To make the corn cob juice:

  • 12 ears double red heirloom corn (but can also be made with white or yellow corn, for no red color)
  • 8 cups (2 quarts) water

To make the red corncob jelly:

  • 3 cups corn cob juice from above
  • 1 box Sure-Jel powdered pectin (1.75 oz yellow box)
  • 3 cups sugar

Instructions

Before you begin:

  • Fill your water bath canner with enough water so your jars will be covered by at least an inch of water. We also fill our clean jars with water and place in the water bath canner while it’s heating to keep them hot.
  • Place the water bath canner on a burner, place the lid on top of it, and turn the heat to high so it can begin heating while you make your jelly.
  • Optional: Fill a 4 cup Pyrex or Anchor Hocking measuring pitcher with really hot tap water and let it sit nearby.

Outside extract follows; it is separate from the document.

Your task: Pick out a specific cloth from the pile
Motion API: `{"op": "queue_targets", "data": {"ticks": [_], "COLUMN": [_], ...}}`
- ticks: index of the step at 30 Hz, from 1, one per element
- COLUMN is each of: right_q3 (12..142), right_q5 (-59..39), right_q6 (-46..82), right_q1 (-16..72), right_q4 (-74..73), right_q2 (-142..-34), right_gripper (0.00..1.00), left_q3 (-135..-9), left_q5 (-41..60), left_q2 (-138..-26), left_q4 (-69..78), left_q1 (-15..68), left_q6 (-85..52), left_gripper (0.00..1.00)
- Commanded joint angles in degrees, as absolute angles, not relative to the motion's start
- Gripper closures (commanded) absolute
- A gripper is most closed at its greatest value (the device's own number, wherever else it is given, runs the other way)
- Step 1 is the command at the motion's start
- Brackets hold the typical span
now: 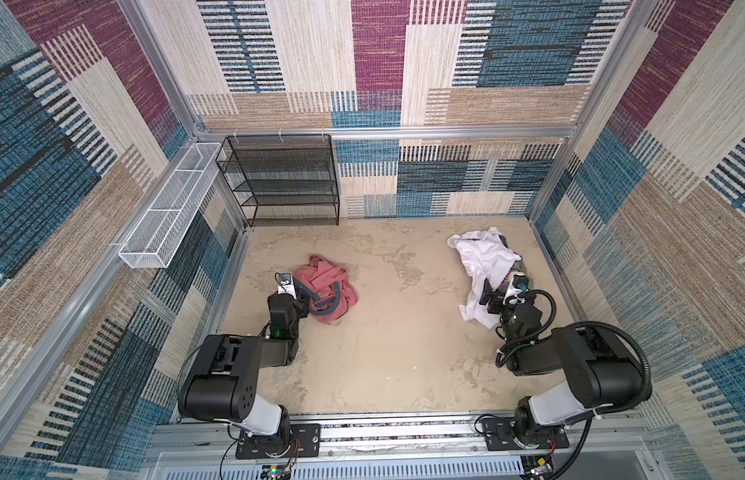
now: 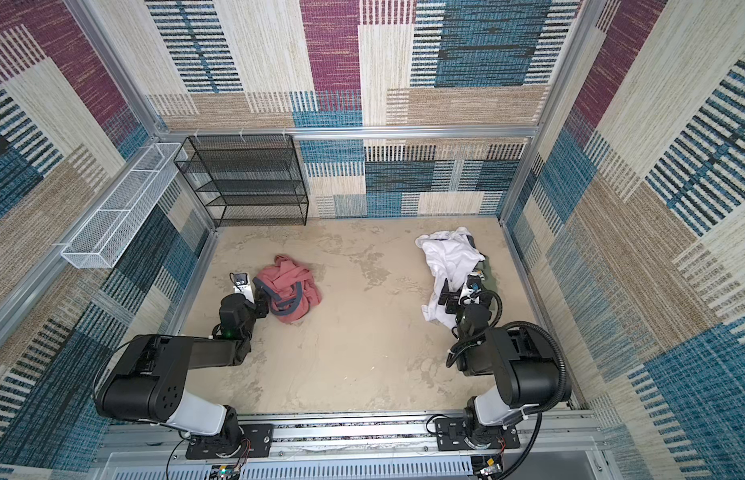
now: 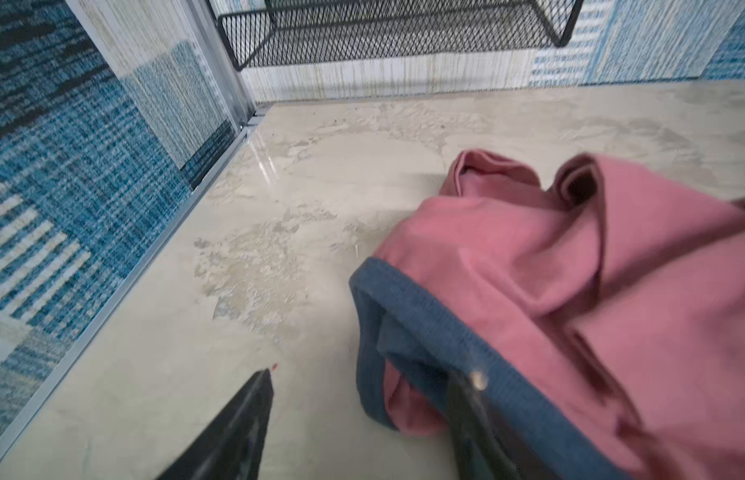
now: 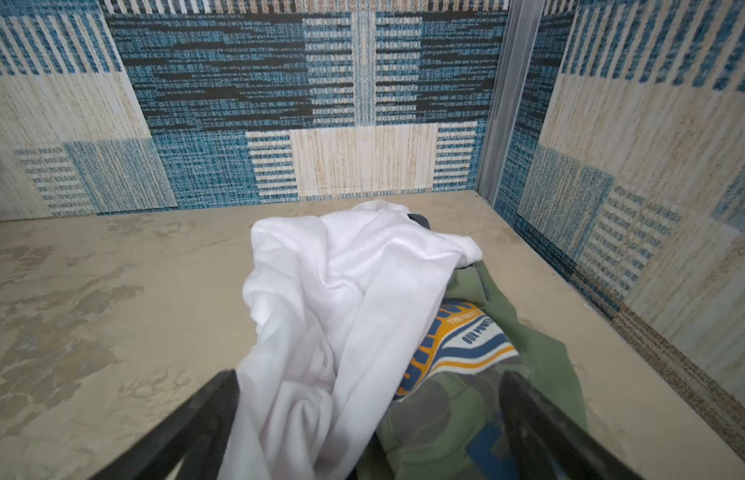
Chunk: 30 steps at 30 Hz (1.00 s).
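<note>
I see salmon-red cloth point(image 1: 327, 291) alone at 10 o'clock on table point(image 1: 404, 353), well apart from pile point(image 1: 487, 257) at 2 o'clock; I judge it separated. My left gripper point(image 3: 366, 376) has jaws apart astride grey-blue trim point(image 3: 425, 316), gripping nothing. Right gripper point(image 4: 368, 374) is wide over white garment point(image 4: 341, 291), probably to steady the pile.
</note>
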<state>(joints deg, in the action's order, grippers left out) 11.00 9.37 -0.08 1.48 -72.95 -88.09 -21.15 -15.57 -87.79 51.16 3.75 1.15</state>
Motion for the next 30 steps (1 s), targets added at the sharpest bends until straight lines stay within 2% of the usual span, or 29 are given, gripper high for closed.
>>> {"op": "queue_targets", "data": {"ticks": [1,30], "right_q3": [11.4,11.4], "right_q5": [7.4,7.5], "right_q6": [-0.1,-0.2], "right_q1": [1.2,1.2], "right_q4": [-75.0,-74.9], "right_q2": [-88.0,-88.1], "right_gripper": [0.00,0.00], "left_q3": [-23.0,-23.5], "left_q5": [-12.7,-11.4], "left_q2": [-87.7,-88.2], "left_q4": [48.4,48.6], "left_q1": [2.6,1.6], "left_q6": [0.8,0.2], "left_gripper": [0.29,0.29]}}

After the jelly is cooked, you can empty out the hot water, pour the hot finished jelly mixture into it, then use it to neatly fill your jelly jars.

To make the corn cob juice:

  • Remove the corn from the corncobs.
  • Place the corn cobs in a large stockpot and cover with the water. 
  • Bring to a boil, then cover the pot with the lid and turn down so the water is simmering.
  • Simmer for 30 minutes.
  • Strain the resulting juice through a fine mesh strainer lined with a layer of cheesecloth.

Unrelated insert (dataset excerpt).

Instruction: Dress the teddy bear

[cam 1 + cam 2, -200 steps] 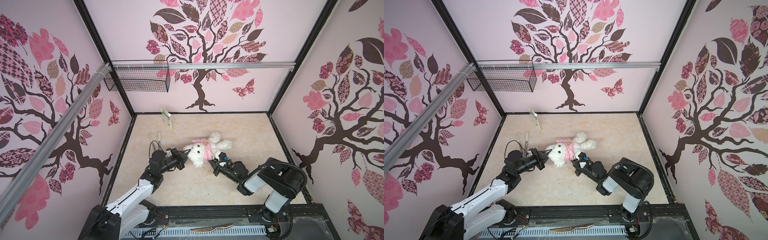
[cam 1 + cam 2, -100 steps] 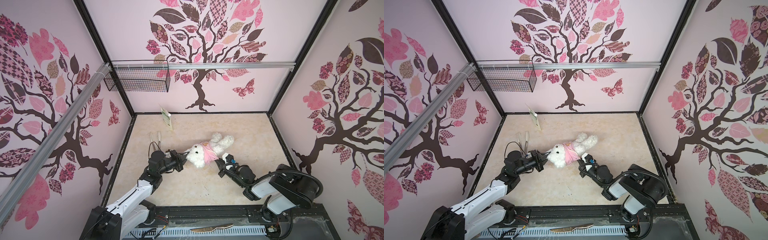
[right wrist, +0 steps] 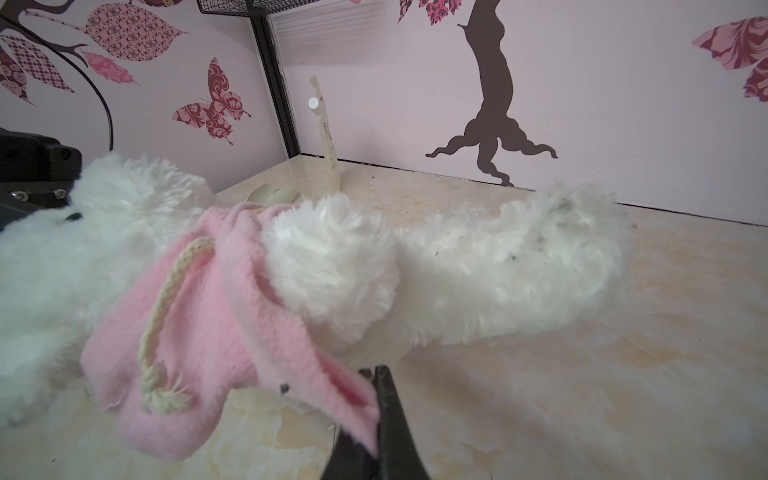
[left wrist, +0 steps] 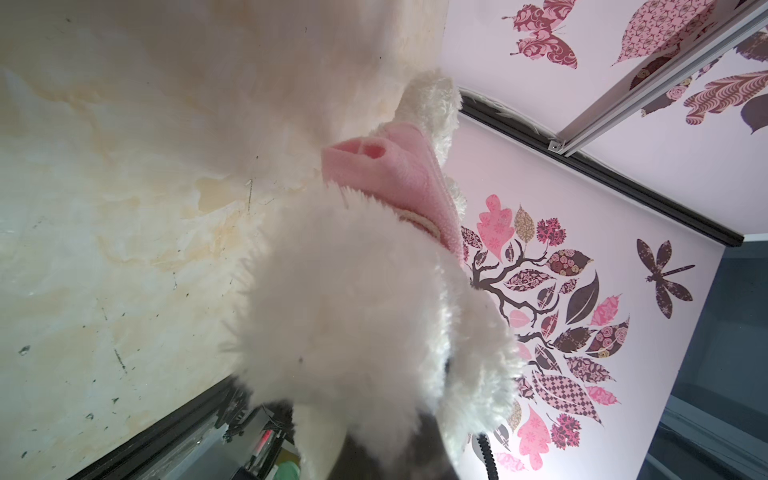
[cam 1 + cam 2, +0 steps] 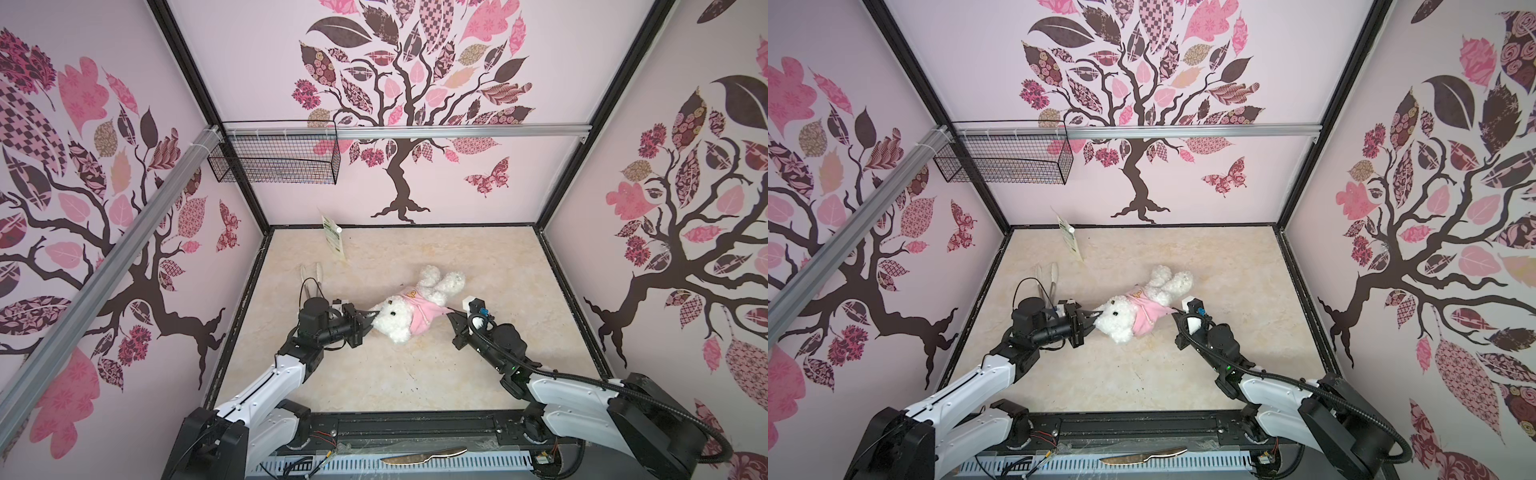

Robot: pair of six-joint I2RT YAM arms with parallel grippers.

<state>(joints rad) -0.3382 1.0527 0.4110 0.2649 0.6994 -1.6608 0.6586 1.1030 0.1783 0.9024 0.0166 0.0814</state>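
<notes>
Your left fingers [image 5: 361,323] are clamped on the head of the teddy bear [image 5: 392,325], at its nine o'clock; your right fingers [image 5: 455,320] pinch the hem of the pink hoodie [image 5: 422,316] at three o'clock.

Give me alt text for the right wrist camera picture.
The right gripper pinches an edge of the pink hoodie on a white teddy bear lying on a beige table. A pink wall with tree decals stands behind.

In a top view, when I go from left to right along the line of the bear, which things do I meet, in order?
First the left gripper → teddy bear, head first → pink hoodie → right gripper.
</notes>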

To make the corncob jelly:

  • Pour the 3 cups of corncob juice into a stock pot or large saucepan.
  • Empty the box of pectin into the pot and stir well until there are no lumps in the juice.
  • Turn the heat to medium high and bring to a full rolling boil. 
  • Once boiling, add the 3 cups of sugar and bring the mixture back to a strong rolling boil.
  • Boil for 5 minutes.
  • Turn off the burner, but don’t remove the jelly from the heat quite yet. If you see foam on top, you can optionally skim it off before filling your jars.
  • Work quickly, but carefully for this next part!
  • Use a jar lifter to remove the jars from the water bath canner and place them on a towel.
  • Pour the ultra hot jelly mixture into the waiting 4 cup Pyrex pitcher for easy pouring into jars, OR ladle the hot mixture directly from the cooking pot into the hot jars. 
  • Fill to a 1/4 inch headspace.
  • Wipe rims of jars clean with a damp paper towel, then place the lid and rings on the top of the jar.
  • If you don’t process your jelly in a hot water bath, the shelf life is about 3 weeks, stored in your fridge. If you do water bath can it, it should last a full year stored in a cool dry spot out of sunlight.

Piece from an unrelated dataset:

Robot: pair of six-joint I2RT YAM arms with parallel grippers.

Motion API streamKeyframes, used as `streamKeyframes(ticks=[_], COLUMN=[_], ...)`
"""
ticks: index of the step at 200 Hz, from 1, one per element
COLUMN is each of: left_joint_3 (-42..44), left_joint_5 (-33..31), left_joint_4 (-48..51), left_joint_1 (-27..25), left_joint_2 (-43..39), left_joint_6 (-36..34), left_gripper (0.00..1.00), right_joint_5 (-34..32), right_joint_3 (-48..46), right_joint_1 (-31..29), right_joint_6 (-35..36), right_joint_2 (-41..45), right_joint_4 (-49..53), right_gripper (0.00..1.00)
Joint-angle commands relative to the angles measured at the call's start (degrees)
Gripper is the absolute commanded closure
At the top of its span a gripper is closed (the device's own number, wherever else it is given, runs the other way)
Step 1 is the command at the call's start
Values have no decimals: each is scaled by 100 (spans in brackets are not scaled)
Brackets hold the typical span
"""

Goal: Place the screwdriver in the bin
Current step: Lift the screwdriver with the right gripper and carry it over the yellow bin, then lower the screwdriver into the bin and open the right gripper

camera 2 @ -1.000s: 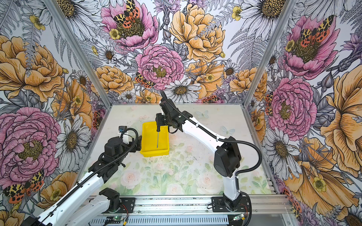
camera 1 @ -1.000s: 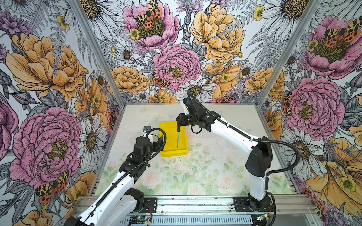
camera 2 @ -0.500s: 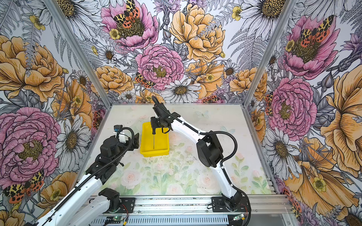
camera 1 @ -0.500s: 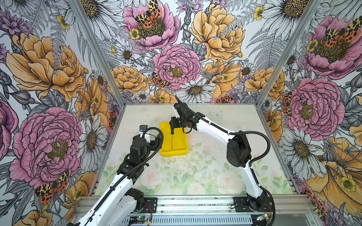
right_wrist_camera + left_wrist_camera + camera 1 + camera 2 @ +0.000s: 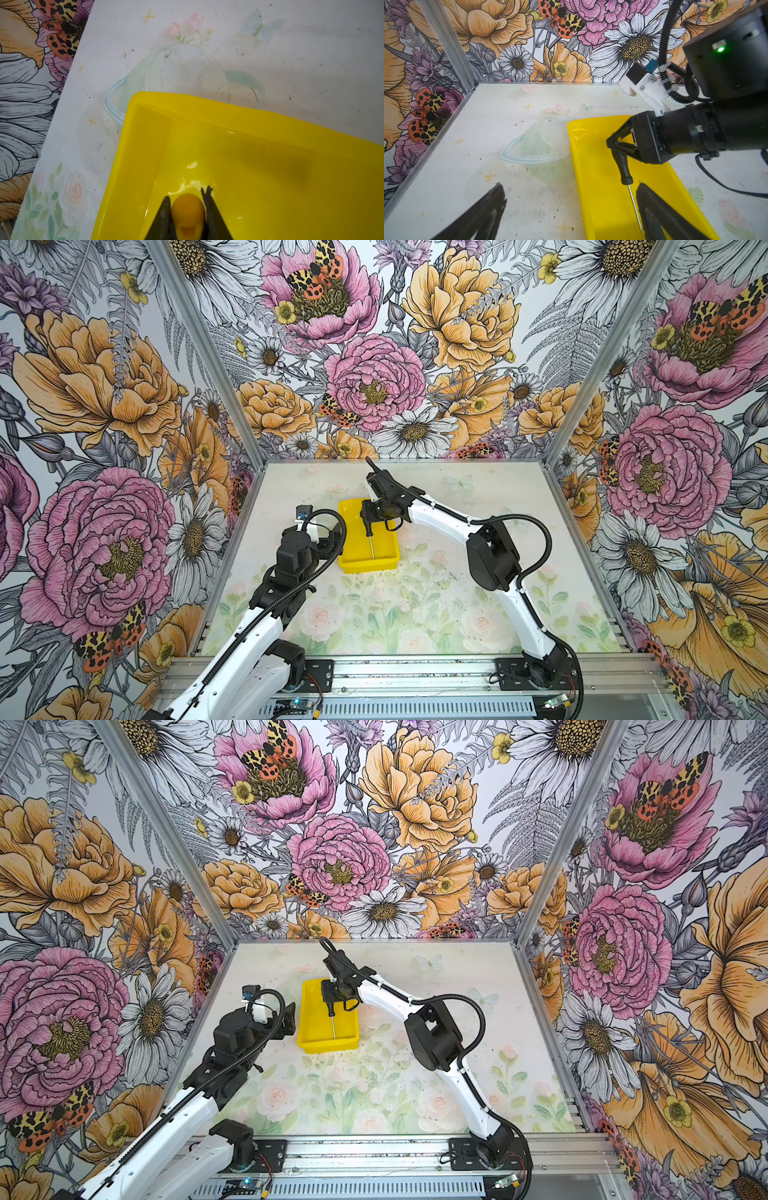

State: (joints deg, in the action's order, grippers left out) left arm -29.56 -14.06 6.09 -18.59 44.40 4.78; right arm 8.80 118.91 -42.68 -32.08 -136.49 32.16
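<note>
The right pincer (image 5: 368, 517) is clamped narrow on the screwdriver (image 5: 370, 536), gripping the top of the black handle. In the right wrist view the orange-yellow butt cap (image 5: 188, 209) sits squeezed between the two dark fingers (image 5: 164, 214).

From the biggest thing down: the table (image 5: 415, 614) shows nothing loose outside the tray. The right arm (image 5: 490, 551) has folded in. A second ago it reached out long with its pincer at the bin's right edge; now the elbow sits closer and the pincer hangs over the bin's far half. The left arm (image 5: 291, 556) has crept nearer to the bin's left side. Its pincer (image 5: 570, 185) is spread wide and empty, one finger over the table and one over the tray.

The bin (image 5: 341, 531) looks to be where it was, bright yellow and otherwise empty. The screwdriver now hangs inside its outline in both top views, handle high and shaft (image 5: 333, 1027) sloping down toward the near wall. The left wrist view confirms this: the handle (image 5: 623, 166) is above the yellow floor (image 5: 602, 197). The tip goes behind the left pincer's finger, so we cannot tell whether it touches the floor.

We judge the carry is over and the tool is lined up lengthwise with the tray. What is left is letting go, ideally a little lower so the screwdriver lies flat rather than bouncing off the glossy bottom.
</note>
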Motion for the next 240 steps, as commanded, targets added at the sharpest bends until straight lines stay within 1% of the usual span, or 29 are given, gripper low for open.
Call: streamKeyframes(ticks=[1,26,49,102,120,161,204,225,240], left_joint_3=[73,82,82,91,91,87,84,82,107], left_joint_5=[129,108,100,106,123,167,167,167,46], left_joint_4=[-178,-178,-182,-195,-208,-222,-220,-206,-243], left_joint_1=[61,53,55,57,58,53,40,-11,-51], left_joint_2=[-28,-50,-46,-19,-8,25,33,42,26], left_joint_6=[112,109,111,120,120,118,67,87,165], left_gripper=[1,1,1,1,1,1,1,1,1], right_joint_5=[-71,-106,-180,-323,-434,-743,-1227,-1437,-1593], right_joint_3=[162,151,131,58,-66,-506,-1199,-1555,-1826], right_joint_1=[33,49,58,58,49,-3,-163,-232,-241], right_joint_6=[-91,-124,-131,-89,-2,389,800,884,892], right_joint_2=[-231,-285,-306,-167,-18,665,1582,1979,2273], right_joint_4=[-88,-87,-87,-87,-87,-83,-97,-96,-110], right_gripper=[87,82,76,55,51,44,40,36,34])
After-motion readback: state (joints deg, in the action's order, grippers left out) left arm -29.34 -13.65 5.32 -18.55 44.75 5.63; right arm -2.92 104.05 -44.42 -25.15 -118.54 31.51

To water bath can corncob jelly:

  • Using a jar lifter, place the filled jars down into the hot water of the preheated water bath canner. Make sure the hot water is covering the jars by at least one inch.
  • Place the lid back on the canner and bring the water to a boil. Boil for 10 minutes, then remove the lid (carefully – watch for hot steam).
  • Remove the jars from the canner and place them on a towel to cool, undisturbed, for 24 hours.
  • Jars that haven’t sealed after 24 hours should be stored in the fridge and used within 3 weeks. Sealed jars can be labeled and stored in a cool dark place for up to a year. You don’t need to keep the rings on the jars once they’ve been sealed by water bath canning.